Die vereinbarten Termine gelten als verbindlich, Absagen müssen bis spätestens 24 Stunden vorher erfolgen, ansonsten muss der Termin in Rechnung gestellt werden.

Zur ersten Behandlung sind mitzubringen:

  • die Verordnung,
  • die Versichertenkarte,
  • ein Kalender,
  • ein Handtuch
  • Socken, wenn Sie barfuß kommen

Hausbesuche sind grundsätzlich möglich. Sie sollten im unmittelbaren Umkreis der Praxis liegen und sind bitte direkt zu erfragen.

Mitglieder einer gesetzlichen Krankenkasse

Zuzahlung:

Für Mitglieder einer gesetzlichen Krankenkasse wird eine finanzielle Eigenbeteiligung vorgeschrieben: Diese beträgt 10% Eigenanteil an den Behandlungskosten und 10 Euro Rezeptgebühr. 
Sie ist zur 2. oder 3. Behandlung zu entrichten.
Der Beginn der Therapie soll innerhalb von 14 Tagen nach Ausstellungsdatum erfolgen.

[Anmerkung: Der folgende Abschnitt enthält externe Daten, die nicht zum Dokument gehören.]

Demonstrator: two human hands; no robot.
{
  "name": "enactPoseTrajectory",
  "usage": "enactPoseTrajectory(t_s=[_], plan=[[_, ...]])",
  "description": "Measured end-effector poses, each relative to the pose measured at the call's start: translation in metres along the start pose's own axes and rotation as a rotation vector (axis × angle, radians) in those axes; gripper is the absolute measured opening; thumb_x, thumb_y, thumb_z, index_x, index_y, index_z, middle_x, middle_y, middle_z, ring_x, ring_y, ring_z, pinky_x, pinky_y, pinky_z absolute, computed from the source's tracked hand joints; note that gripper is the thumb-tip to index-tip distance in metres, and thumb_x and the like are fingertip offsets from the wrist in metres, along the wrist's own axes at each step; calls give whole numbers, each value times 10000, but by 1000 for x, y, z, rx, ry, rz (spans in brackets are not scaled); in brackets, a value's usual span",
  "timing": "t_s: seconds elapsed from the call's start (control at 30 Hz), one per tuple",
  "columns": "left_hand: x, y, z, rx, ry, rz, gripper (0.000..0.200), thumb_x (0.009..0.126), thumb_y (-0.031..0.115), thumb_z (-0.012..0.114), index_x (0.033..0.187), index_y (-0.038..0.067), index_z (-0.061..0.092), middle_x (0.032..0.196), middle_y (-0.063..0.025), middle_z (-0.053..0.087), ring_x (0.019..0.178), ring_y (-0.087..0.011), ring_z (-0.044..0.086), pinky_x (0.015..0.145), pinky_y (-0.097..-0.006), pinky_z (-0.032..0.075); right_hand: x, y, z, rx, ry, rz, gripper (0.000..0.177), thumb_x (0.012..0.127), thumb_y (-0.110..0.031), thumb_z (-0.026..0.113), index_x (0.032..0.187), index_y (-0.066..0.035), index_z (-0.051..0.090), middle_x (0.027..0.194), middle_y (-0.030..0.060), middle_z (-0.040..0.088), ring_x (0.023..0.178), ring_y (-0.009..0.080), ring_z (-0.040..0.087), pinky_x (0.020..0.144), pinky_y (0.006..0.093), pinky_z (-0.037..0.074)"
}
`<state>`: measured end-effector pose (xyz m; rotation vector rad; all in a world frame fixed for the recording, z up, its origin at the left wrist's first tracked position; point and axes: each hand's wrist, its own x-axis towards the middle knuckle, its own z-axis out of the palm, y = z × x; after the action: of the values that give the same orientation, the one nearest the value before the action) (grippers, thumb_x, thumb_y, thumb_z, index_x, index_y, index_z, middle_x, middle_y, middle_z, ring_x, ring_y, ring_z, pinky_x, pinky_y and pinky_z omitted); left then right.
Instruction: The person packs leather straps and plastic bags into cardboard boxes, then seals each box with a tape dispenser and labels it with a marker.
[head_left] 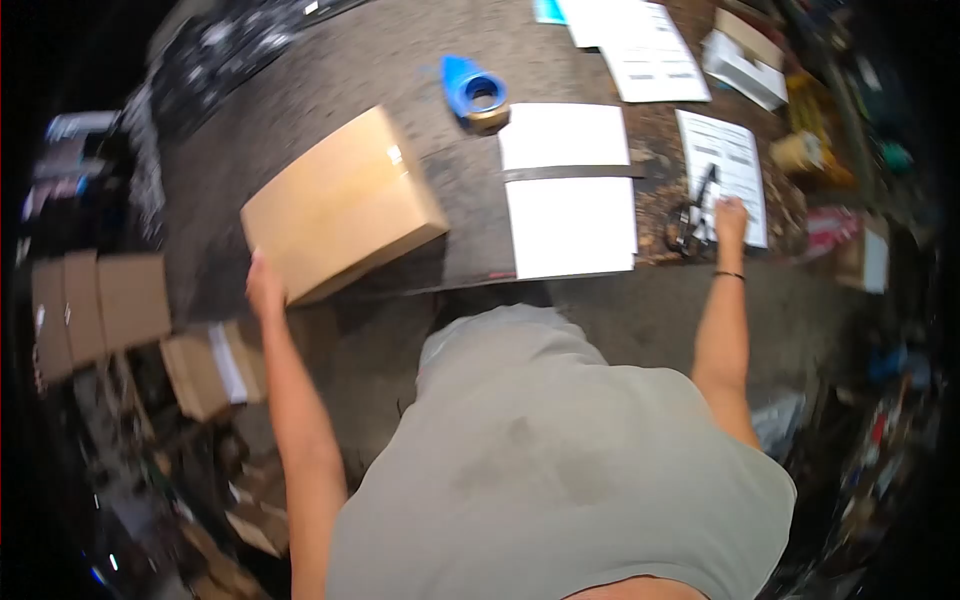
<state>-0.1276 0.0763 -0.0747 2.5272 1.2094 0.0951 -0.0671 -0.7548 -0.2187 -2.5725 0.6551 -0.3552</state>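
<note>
A closed cardboard box sits at an angle on the dark worktable, close to its front edge. My left hand is at the box's near left corner, gripping it there; part of the fingers is hidden. On the right, my right hand rests over a printed sheet with its fingers curled in. Whatever those fingers hold, if anything, is too blurred to make out. Just left of that hand lie black-handled scissors, partly on the sheet.
A blue tape dispenser stands behind a white sheet stack crossed by a dark strip. More printed papers and a small open carton lie at the back right. Black plastic wrap covers the back left. Cardboard boxes stand at lower left.
</note>
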Motion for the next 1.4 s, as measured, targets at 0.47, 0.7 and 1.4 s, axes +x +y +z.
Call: enactPoseTrajectory(t_s=[0.47, 0.7, 1.4], plan=[[-70, 6, 23, -510, 246, -252, 591, 937, 440, 433, 1377, 50, 364, 1372, -206, 421, 1251, -370, 427, 1001, -437, 383, -13, -28, -20, -217, -131, 216, 332, 896, -304, 506, 1053, -18, 563, 1044, 222, 626, 1014, 418, 574, 855, 487, 448], [-132, 41, 15, -943, 34, -400, 767, 950, 466, 444, 1485, 185, -28, 1505, -149, 180, 1312, -370, 314, 919, -580, 378, -31, -96, -45, 809, 178, 304, 237, 950, -206, 457, 1050, 3, 508, 747, 36, 519, 571, 96, 505, 469, 226, 436], [0, -20, 20, -981, -96, -81, 515, 944, 253, 489, 1360, -9, 333, 1358, -125, 430, 1186, -213, 452, 938, -316, 393, -176, -526, 133, 716, -245, -827, 230, 782, -124, 643, 1003, -77, 603, 987, 121, 545, 903, 330, 534, 806, 429, 467]])
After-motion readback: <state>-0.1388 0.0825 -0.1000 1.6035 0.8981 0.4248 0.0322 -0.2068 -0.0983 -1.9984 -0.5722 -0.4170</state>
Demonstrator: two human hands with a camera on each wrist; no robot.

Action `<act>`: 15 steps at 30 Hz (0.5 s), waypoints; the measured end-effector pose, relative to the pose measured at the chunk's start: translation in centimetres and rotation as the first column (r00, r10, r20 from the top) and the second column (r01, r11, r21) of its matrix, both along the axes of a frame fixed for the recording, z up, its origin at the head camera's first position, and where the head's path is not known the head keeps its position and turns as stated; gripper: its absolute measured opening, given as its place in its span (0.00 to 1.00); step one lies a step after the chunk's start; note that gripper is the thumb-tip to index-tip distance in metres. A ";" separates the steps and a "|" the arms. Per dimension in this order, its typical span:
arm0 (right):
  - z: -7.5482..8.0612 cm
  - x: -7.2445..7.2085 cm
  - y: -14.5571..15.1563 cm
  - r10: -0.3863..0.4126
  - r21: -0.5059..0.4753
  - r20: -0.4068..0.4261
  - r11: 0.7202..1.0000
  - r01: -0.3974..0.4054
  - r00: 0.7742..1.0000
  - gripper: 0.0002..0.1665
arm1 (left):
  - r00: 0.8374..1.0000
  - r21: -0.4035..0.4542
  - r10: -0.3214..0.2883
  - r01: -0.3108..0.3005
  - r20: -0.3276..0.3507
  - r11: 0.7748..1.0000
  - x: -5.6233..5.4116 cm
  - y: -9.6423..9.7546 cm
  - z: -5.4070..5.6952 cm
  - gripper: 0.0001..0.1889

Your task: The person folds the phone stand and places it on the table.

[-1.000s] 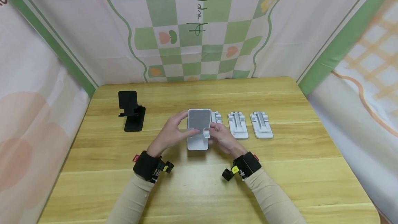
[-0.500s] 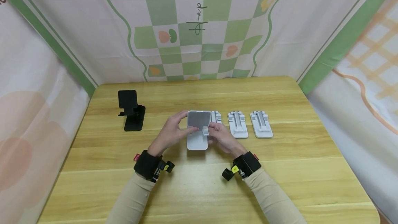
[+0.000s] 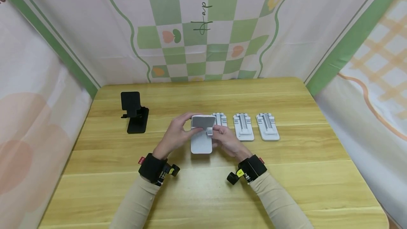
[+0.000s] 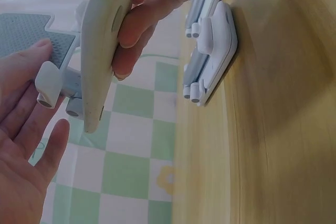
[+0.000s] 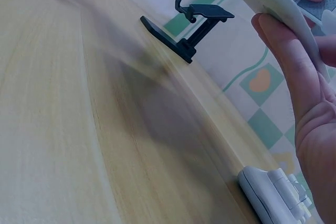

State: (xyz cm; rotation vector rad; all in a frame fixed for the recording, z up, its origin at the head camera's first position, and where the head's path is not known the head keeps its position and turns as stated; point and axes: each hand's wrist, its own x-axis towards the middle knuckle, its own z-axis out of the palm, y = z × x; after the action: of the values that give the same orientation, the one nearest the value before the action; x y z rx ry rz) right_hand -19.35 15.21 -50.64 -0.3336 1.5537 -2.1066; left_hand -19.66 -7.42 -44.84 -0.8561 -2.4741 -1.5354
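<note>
Both hands hold a white folding phone stand (image 3: 201, 145) up off the table, near its middle. My left hand (image 3: 171, 136) pinches the stand's grey-padded top plate (image 4: 31, 32), thumb on the pad. With fingers under and thumb above, my right hand (image 3: 228, 140) grips the stand's white base (image 4: 100, 56). The top plate is tilted away from the base in the left wrist view. In the head view, the fingertips behind the plate are hidden.
Three folded white phone stands lie in a row: one (image 3: 220, 118) just behind the right hand, another (image 3: 243, 131) and the last (image 3: 267, 130) to its right. An unfolded black phone stand (image 3: 137, 124) stands at the table's back left. Patterned cloth (image 3: 203, 56) hangs behind the wooden table (image 3: 203, 193).
The top plate of the held phone stand has tipped, so its grey pad looks shorter in the head view. Both hands stay in nearly the same place, still holding it.
</note>
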 end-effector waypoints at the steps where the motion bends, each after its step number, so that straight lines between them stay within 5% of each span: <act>1: 0.0 0.0 0.0 0.007 0.001 -0.003 1.000 -0.007 1.000 0.31 | 1.000 0.001 0.004 -0.004 -0.006 1.000 0.0 0.0 0.0 0.25; 15: -0.2 0.0 -0.1 0.036 -0.003 0.012 0.999 -0.036 0.999 0.31 | 0.998 0.034 0.024 -0.022 -0.053 0.999 -0.1 0.1 -0.6 0.22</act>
State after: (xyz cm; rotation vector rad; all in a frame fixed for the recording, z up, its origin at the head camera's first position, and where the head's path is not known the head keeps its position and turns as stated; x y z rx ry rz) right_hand -19.32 15.08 -50.83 -0.3464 1.5266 -2.0797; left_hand -19.78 -7.31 -45.40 -0.8485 -2.4059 -1.5213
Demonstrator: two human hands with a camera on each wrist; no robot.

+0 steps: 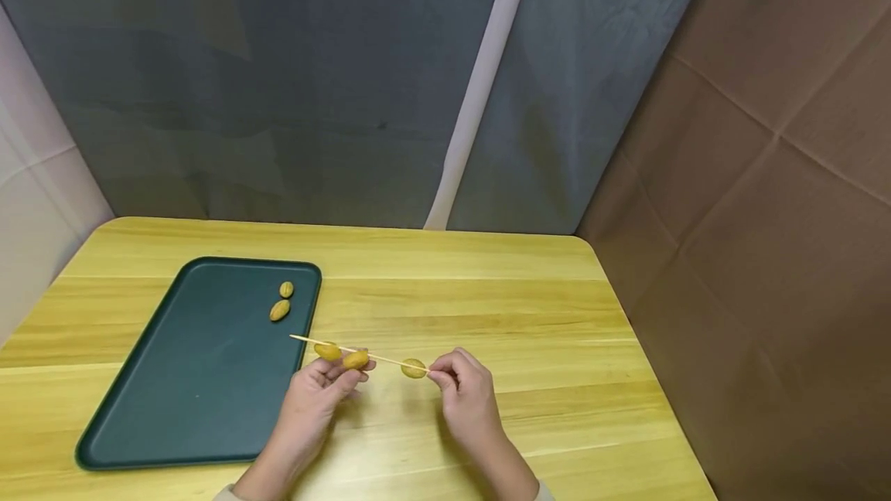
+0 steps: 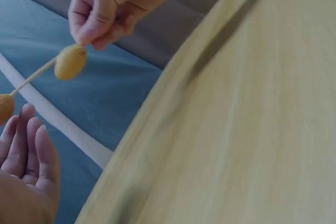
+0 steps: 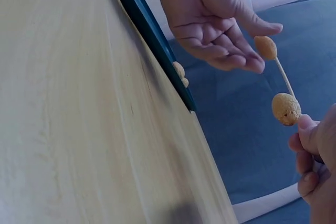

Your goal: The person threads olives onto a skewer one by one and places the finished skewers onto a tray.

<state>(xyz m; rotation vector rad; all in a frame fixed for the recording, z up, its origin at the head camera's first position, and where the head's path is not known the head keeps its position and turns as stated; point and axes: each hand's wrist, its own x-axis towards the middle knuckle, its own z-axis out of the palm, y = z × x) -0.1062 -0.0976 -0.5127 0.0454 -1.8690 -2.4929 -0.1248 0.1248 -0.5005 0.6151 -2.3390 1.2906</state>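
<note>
My right hand [image 1: 468,397] pinches one end of a thin wooden skewer [image 1: 386,360] between thumb and fingertips. Close to that pinch, an oval yellow-brown piece [image 1: 414,368] with a rough skin is threaded on the stick. Two more such pieces, an inner one [image 1: 356,360] and an outer one [image 1: 326,351], sit side by side toward the skewer's bare pointed end. Under these two is my left hand [image 1: 309,408], its fingers loosely extended. In the right wrist view its palm [image 3: 210,22] shows, with the thumb right beside a threaded piece [image 3: 265,48].
A dark green tray [image 1: 202,377] lies on the left of the wooden table [image 1: 557,377]. Near its far right corner are a small oval piece [image 1: 286,289] and a larger one [image 1: 280,310]. Grey-blue cloth [image 1: 278,99] hangs behind the table, brown cloth [image 1: 780,253] on the right.
</note>
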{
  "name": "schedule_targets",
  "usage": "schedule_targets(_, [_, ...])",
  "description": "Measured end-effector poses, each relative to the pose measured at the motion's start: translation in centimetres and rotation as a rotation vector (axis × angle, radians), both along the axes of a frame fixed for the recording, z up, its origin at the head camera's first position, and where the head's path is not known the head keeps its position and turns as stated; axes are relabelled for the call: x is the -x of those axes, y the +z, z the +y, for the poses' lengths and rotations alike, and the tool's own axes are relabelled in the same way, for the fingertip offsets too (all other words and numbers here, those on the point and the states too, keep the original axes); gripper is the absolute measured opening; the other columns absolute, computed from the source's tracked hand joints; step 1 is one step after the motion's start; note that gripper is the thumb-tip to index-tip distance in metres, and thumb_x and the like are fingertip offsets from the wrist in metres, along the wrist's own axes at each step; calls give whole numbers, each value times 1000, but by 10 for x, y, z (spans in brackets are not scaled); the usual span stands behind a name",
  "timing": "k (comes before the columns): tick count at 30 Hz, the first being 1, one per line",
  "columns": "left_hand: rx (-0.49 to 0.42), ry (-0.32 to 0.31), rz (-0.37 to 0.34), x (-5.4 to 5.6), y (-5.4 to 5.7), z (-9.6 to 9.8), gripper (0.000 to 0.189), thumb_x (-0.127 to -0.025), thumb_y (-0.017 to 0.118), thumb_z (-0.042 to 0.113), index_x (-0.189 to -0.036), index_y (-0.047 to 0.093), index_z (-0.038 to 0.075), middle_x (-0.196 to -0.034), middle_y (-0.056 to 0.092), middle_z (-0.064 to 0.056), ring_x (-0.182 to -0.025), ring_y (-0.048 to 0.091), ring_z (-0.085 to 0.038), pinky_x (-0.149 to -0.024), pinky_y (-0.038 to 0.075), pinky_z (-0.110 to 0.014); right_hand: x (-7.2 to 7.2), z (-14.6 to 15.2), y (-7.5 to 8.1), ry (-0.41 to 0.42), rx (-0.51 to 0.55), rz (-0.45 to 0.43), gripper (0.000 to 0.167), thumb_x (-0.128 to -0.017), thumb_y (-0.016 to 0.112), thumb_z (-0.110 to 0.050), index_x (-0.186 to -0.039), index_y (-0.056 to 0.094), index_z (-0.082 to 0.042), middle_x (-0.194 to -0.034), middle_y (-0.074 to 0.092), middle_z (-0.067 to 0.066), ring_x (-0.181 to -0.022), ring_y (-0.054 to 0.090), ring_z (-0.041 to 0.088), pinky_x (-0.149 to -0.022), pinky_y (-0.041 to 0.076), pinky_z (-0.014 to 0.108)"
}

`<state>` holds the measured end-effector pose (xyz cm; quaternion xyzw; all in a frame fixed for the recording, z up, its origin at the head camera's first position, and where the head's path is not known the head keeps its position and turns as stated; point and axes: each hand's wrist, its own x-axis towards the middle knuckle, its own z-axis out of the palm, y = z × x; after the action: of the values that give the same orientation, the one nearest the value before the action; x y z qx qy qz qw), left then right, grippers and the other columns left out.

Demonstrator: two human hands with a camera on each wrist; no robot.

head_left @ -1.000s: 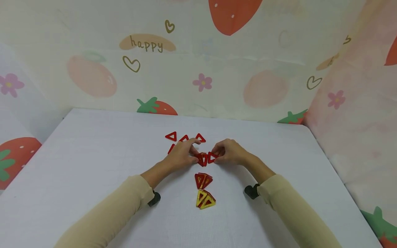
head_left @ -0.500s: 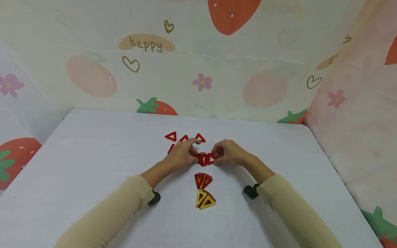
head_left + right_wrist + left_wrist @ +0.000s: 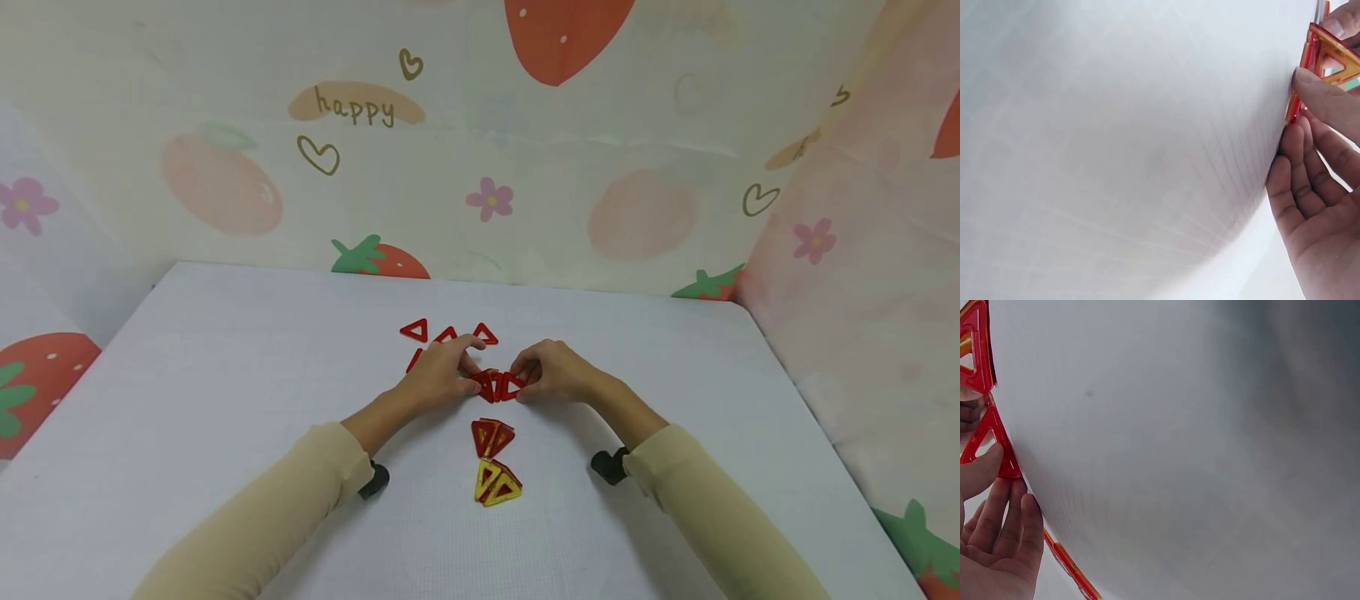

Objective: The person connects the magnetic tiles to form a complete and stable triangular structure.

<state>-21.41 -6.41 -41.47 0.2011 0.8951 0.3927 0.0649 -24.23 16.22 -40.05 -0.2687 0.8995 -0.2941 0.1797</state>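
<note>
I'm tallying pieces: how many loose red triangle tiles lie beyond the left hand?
4 visible: left tile, middle tile, right tile in the far row; nearer tile partly covered by the left hand, which may hide others.

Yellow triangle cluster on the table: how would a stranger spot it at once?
On the white table, find the left hand and right hand holding red triangles. Below them in the head view sits a red cluster, and lowest, the yellow cluster. Its yellow triangle frames set it apart from that mostly red neighbour.
</note>
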Motion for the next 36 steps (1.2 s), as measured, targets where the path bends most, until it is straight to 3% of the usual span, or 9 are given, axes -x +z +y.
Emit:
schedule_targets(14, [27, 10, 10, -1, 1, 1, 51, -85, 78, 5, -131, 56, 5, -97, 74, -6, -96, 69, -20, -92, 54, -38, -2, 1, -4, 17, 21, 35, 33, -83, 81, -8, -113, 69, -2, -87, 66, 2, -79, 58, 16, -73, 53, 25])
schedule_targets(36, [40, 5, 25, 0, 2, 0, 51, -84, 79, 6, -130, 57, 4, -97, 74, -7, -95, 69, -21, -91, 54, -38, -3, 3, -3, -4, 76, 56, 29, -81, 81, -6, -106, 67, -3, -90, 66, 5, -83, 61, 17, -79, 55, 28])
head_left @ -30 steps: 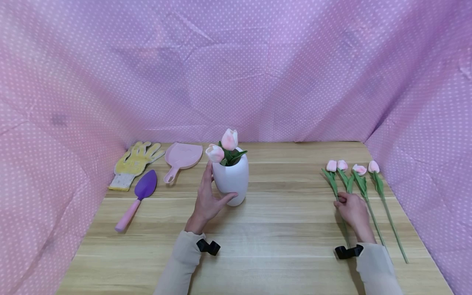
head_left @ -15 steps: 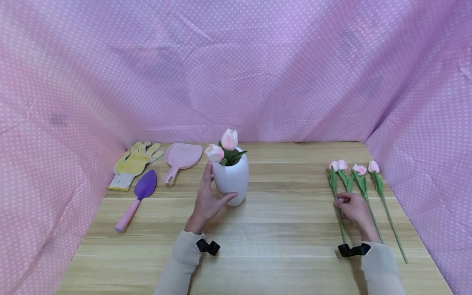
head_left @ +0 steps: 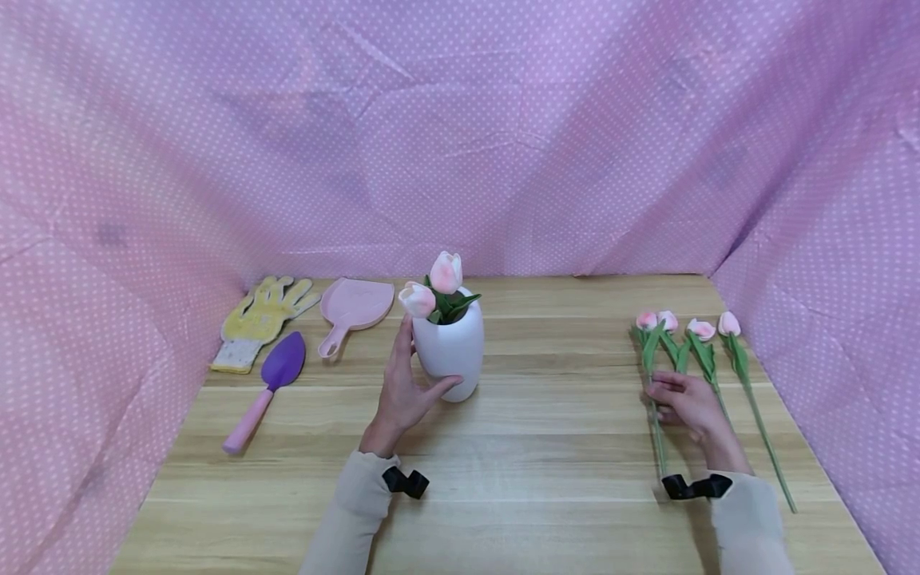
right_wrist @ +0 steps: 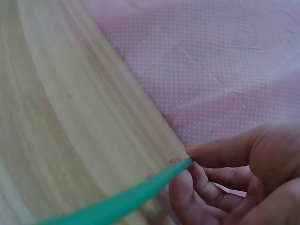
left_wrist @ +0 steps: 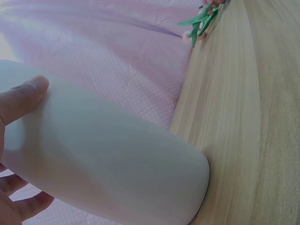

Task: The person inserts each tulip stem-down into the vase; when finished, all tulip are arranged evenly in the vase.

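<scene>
A white vase (head_left: 451,351) stands upright on the wooden table, two pink-and-white tulips (head_left: 446,273) leaning out of its mouth. My left hand (head_left: 407,391) grips the vase's left side, thumb across the front; in the left wrist view the thumb (left_wrist: 26,96) presses one side and fingers show at the other. At the right, my right hand (head_left: 691,406) pinches a tulip (head_left: 652,351) by its green stem between thumb and fingertips. The stem (right_wrist: 126,199) runs down from that pinch in the right wrist view. Beside it lie three more tulips (head_left: 747,387), one partly hidden by the hand.
At the left lie a yellow-and-white glove (head_left: 259,323), a trowel (head_left: 269,387) with purple blade and pink handle, and a pink dustpan (head_left: 355,307). Pink dotted cloth (head_left: 460,144) hangs around the table (head_left: 546,479) at the back and sides.
My right hand has taken the leftmost tulip by its stem and lifted it slightly, its stem turning more upright in the view. The left hand and vase stay nearly still.
</scene>
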Action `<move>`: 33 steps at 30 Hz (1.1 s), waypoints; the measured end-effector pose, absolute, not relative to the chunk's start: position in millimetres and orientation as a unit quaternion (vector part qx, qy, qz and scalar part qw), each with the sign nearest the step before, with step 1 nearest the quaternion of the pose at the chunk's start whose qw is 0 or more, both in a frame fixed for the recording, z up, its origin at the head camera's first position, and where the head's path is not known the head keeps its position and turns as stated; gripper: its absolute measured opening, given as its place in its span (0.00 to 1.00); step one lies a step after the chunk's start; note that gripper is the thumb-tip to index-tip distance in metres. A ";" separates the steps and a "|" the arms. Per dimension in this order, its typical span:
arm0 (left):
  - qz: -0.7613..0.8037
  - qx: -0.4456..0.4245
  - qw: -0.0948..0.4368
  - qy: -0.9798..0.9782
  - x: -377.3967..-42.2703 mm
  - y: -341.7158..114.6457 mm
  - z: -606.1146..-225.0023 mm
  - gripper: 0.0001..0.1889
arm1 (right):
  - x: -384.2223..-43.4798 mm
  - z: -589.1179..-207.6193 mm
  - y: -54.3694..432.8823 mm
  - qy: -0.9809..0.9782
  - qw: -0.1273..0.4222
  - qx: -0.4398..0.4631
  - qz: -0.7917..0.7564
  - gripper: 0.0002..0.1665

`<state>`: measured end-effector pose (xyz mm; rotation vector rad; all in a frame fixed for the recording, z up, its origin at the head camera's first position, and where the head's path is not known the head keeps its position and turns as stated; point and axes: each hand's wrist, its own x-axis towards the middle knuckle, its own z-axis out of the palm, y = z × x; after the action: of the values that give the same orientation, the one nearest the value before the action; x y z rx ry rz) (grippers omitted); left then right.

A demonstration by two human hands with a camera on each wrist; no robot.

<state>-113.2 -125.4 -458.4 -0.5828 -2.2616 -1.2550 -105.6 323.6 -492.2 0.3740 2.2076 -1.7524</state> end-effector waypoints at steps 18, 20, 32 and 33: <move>-0.454 -0.226 0.257 -0.823 -115.0 -125.9 -460.2 0.69 | -109.0 -481.5 322.3 0.564 0.160 0.016 -0.810 0.21; -0.455 -0.227 0.257 -0.822 -115.1 -125.8 -460.0 0.69 | -109.5 -479.4 320.3 0.547 0.157 0.000 -0.822 0.21; -0.462 -0.215 0.242 -0.826 -114.1 -126.1 -458.9 0.68 | -119.3 -457.0 298.6 0.499 0.122 -0.036 -0.857 0.20; -0.463 -0.215 0.241 -0.825 -114.2 -126.2 -459.0 0.68 | -120.1 -455.2 296.8 0.493 0.119 -0.037 -0.861 0.20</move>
<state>-114.2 -126.2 -459.0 -0.5888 -2.2572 -1.2657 -120.1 296.8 -455.2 -0.1080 1.4418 -2.5170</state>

Behandlungsfrequenz und –dauer:

Je nach Vorgabe des verordnenden Arztes / Ärztin erfolgen die Behandlungen in der Regel 1-2x wöchentlich. Für die physiotherapeutischen Behandlungen werden halbstündige Termine vergeben. Die Krankenkassen schreiben in der Regel eine Behandlungsdauer von 15 – 25 Minuten vor.

Mitglieder einer privaten Krankenkasse

Mitglieder einer privaten Krankenkasse schließen vor Beginn der Behandlungen einen Behandlungsvertrag mit der Praxis ab.
Für sie gelten nicht so enge Behandlungsregeln wie für gesetzlich Versicherte.
Im Behandlungsvertrag werden auch die anfallenden Kosten aufgeführt.
Diese werden nach Beendigung der vom Arzt verordneten Behandlungsserie in Rechnung gestellt und sind dann innerhalb von 14 Tagen zu zahlen.
Die aktuellen Kosten sind unter „Preise“ aufgeführt.
Sie entsprechen im Prinzip dem 1,7-fachen Satz der Ersatzkassen.

Beihilfe Berechtigte Personen

Für „Beihilfe berechtigte Personen“ gilt das gleiche wie für Privatversicherte.
Die Preise unterscheiden sich jedoch etwas.
Sie sind angelehnt an der 30 – 40% Steigerung der VDEK-Sätze von 2001 zu 2017.
Seit 2001 gab es keine Anpassung der Kostenerstattung von Seiten der Versicherung.
Sie übersteigen nicht die Sätze für Privatversicherte.
Wie in einem offiziellen Schreiben des Bundesinnenministeriums vom 10.05.10 dargelegt ist, bedeutet die Kostenserstattung nur einen „Sockelbetrag“ der tatsächlichen Behandlungskosten. Die Mehrkosten sind vom Versicherten selber zu tragen.
Das Schreiben des BMI kann in der Praxis nachgelesen werden.